:: Exercise details ::
Word for word, return every record that follows.

:: Extracted data ::
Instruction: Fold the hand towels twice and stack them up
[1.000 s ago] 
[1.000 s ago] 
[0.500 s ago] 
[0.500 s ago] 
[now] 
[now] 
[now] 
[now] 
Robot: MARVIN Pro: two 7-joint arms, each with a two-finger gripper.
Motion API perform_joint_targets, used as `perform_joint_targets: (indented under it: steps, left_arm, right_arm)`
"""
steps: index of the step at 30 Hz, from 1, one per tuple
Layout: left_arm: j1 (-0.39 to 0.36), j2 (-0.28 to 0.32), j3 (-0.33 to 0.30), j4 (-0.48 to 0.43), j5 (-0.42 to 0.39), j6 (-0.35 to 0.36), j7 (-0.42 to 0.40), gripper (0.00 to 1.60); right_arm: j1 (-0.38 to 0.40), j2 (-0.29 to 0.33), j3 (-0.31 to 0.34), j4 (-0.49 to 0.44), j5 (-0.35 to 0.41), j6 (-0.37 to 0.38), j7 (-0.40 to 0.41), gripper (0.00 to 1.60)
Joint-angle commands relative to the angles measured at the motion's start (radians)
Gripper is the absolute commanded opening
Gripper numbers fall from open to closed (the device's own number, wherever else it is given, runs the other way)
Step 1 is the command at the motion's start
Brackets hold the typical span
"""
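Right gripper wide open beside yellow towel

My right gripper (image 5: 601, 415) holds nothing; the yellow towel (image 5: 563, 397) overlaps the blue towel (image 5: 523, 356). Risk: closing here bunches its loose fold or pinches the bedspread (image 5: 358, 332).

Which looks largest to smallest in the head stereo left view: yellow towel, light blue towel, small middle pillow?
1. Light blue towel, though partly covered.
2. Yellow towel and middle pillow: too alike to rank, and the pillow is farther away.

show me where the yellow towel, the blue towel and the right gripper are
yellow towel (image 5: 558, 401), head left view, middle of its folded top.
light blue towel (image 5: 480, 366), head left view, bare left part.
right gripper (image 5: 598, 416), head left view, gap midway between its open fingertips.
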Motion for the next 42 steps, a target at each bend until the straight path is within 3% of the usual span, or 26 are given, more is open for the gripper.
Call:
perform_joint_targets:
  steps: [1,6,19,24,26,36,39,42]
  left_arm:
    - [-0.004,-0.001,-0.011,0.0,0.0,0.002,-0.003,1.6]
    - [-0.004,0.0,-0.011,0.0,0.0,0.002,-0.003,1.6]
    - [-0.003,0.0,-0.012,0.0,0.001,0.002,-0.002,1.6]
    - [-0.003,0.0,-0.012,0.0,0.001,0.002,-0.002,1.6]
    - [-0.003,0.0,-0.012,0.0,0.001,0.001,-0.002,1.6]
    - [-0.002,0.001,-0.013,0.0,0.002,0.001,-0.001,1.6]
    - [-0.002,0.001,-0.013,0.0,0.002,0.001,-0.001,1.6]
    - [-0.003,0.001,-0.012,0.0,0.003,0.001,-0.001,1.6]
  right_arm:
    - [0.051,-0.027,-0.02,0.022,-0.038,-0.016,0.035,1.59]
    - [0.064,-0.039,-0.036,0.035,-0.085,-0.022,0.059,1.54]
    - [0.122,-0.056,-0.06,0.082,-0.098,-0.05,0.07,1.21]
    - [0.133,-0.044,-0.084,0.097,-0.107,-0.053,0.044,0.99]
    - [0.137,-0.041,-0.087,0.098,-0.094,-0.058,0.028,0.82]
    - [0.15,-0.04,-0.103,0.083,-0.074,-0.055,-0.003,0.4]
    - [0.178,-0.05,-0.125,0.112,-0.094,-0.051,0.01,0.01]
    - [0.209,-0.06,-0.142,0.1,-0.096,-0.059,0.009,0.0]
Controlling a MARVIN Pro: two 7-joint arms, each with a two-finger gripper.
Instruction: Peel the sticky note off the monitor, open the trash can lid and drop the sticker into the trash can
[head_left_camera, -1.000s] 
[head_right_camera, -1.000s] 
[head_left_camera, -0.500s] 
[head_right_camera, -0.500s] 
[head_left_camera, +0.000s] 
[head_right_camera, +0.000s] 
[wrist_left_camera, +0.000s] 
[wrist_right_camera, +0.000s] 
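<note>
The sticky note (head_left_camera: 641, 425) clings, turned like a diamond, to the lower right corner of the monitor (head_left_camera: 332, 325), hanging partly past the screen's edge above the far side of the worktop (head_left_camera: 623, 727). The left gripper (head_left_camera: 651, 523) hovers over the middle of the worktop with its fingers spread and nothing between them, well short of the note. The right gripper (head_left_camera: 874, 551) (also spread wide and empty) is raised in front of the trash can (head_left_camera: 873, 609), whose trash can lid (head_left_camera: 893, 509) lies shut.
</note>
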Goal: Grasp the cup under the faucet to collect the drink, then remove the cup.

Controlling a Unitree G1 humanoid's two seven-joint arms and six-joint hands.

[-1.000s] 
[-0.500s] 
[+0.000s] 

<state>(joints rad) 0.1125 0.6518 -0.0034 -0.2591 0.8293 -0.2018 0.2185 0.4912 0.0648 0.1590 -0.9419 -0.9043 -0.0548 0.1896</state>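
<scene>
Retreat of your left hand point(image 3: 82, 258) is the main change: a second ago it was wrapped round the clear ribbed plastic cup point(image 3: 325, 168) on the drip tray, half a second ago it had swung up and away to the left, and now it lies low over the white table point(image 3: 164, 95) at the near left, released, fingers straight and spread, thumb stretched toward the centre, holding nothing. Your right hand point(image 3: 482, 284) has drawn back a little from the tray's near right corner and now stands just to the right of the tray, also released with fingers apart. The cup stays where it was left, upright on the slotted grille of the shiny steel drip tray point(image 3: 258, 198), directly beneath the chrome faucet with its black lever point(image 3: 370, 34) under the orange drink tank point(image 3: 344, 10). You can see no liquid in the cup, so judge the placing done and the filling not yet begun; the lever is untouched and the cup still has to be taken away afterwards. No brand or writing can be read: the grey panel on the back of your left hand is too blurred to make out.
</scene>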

:: Answer space ::
Instruction: Fold the hand towels twice and stack them up
[1.000 s ago] 
[1.000 s ago] 
[0.500 s ago] 
[0.500 s ago] 
[now] 
[now] 
[now] 
[now] 
Robot: MARVIN Pro: two 7-joint arms, each with a two-finger gripper.
Motion API perform_joint_targets, used as `perform_joint_targets: (indented under it: steps, left_arm, right_arm)`
"""
steps: index of the step at 30 Hz, from 1, one per tuple
Layout: left_arm: j1 (-0.39 to 0.36), j2 (-0.28 to 0.32), j3 (-0.33 to 0.30), j4 (-0.48 to 0.43), j5 (-0.42 to 0.39), j6 (-0.35 to 0.36), j7 (-0.42 to 0.40), gripper (0.00 to 1.60); right_arm: j1 (-0.38 to 0.40), j2 (-0.29 to 0.33), j3 (-0.31 to 0.34), j4 (-0.49 to 0.44), j5 (-0.35 to 0.41), j6 (-0.37 to 0.38), j7 (-0.40 to 0.41), gripper (0.00 to 1.60)
Joint-angle commands relative to the angles measured at the motion's start (radians)
Gripper is the absolute commanded opening
Gripper numbers fall from open to closed (the device's own number, wherever else it is given, runs the other way)
Step 1 is the command at the motion's start
Brackets hold the typical span
"""
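Right gripper wide open beside yellow towel

My right gripper (image 5: 601, 415) holds nothing; the yellow towel (image 5: 563, 397) overlaps the blue towel (image 5: 523, 356). Risk: closing here bunches its loose fold or pinches the bedspread (image 5: 358, 332).

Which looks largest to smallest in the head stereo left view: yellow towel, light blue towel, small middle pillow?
1. Light blue towel, though partly covered.
2. Yellow towel and middle pillow: too alike to rank, and the pillow is farther away.

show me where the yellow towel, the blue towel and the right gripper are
yellow towel (image 5: 558, 401), head left view, middle of its folded top.
light blue towel (image 5: 480, 366), head left view, bare left part.
right gripper (image 5: 598, 416), head left view, gap midway between its open fingertips.
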Motion for the next 42 steps, a target at each bend until the straight path is within 3% of the usual span, or 26 are given, more is open for the gripper.
Call:
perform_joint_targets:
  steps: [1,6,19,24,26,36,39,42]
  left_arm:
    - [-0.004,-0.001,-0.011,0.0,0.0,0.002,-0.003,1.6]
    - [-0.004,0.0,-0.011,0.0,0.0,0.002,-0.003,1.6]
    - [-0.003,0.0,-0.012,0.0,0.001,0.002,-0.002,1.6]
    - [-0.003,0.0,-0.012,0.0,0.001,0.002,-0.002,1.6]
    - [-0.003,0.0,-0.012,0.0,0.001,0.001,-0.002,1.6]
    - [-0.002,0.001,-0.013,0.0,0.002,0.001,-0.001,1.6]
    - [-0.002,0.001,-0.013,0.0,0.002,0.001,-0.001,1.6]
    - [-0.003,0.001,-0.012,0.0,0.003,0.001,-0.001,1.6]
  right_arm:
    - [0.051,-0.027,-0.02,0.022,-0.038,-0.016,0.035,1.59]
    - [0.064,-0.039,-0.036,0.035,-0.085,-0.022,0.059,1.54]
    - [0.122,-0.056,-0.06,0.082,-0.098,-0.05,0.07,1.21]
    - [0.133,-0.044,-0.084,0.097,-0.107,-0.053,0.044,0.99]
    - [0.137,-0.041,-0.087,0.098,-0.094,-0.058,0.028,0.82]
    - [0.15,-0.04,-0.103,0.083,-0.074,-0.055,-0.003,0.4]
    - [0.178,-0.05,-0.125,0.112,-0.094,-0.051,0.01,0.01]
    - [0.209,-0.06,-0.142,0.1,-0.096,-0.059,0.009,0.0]
Controlling a MARVIN Pro: two 7-joint arms, each with a two-finger gripper.
Instruction: Peel the sticky note off the monitor, open the trash can lid and drop the sticker into the trash can
[head_left_camera, -1.000s] 
[head_right_camera, -1.000s] 
[head_left_camera, -0.500s] 
[head_right_camera, -0.500s] 
[head_left_camera, +0.000s] 
[head_right_camera, +0.000s] 
[wrist_left_camera, +0.000s] 
[wrist_right_camera, +0.000s] 
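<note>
The sticky note (head_left_camera: 641, 425) clings, turned like a diamond, to the lower right corner of the monitor (head_left_camera: 332, 325), hanging partly past the screen's edge above the far side of the worktop (head_left_camera: 623, 727). The left gripper (head_left_camera: 651, 523) hovers over the middle of the worktop with its fingers spread and nothing between them, well short of the note. The right gripper (head_left_camera: 874, 551) (also spread wide and empty) is raised in front of the trash can (head_left_camera: 873, 609), whose trash can lid (head_left_camera: 893, 509) lies shut.
</note>
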Goal: Grasp the cup under the faucet to collect the drink, then remove the cup.

Controlling a Unitree G1 humanoid's two seven-joint arms and six-joint hands.

[-1.000s] 
[-0.500s] 
[+0.000s] 

<state>(joints rad) 0.1125 0.6518 -0.0034 -0.2591 0.8293 -0.2018 0.2185 0.4912 0.0648 0.1590 -0.9419 -0.9043 -0.0548 0.1896</state>
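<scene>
Retreat of your left hand point(image 3: 82, 258) is the main change: a second ago it was wrapped round the clear ribbed plastic cup point(image 3: 325, 168) on the drip tray, half a second ago it had swung up and away to the left, and now it lies low over the white table point(image 3: 164, 95) at the near left, released, fingers straight and spread, thumb stretched toward the centre, holding nothing. Your right hand point(image 3: 482, 284) has drawn back a little from the tray's near right corner and now stands just to the right of the tray, also released with fingers apart. The cup stays where it was left, upright on the slotted grille of the shiny steel drip tray point(image 3: 258, 198), directly beneath the chrome faucet with its black lever point(image 3: 370, 34) under the orange drink tank point(image 3: 344, 10). You can see no liquid in the cup, so judge the placing done and the filling not yet begun; the lever is untouched and the cup still has to be taken away afterwards. No brand or writing can be read: the grey panel on the back of your left hand is too blurred to make out.
</scene>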

No further output is required, since the answer is complete.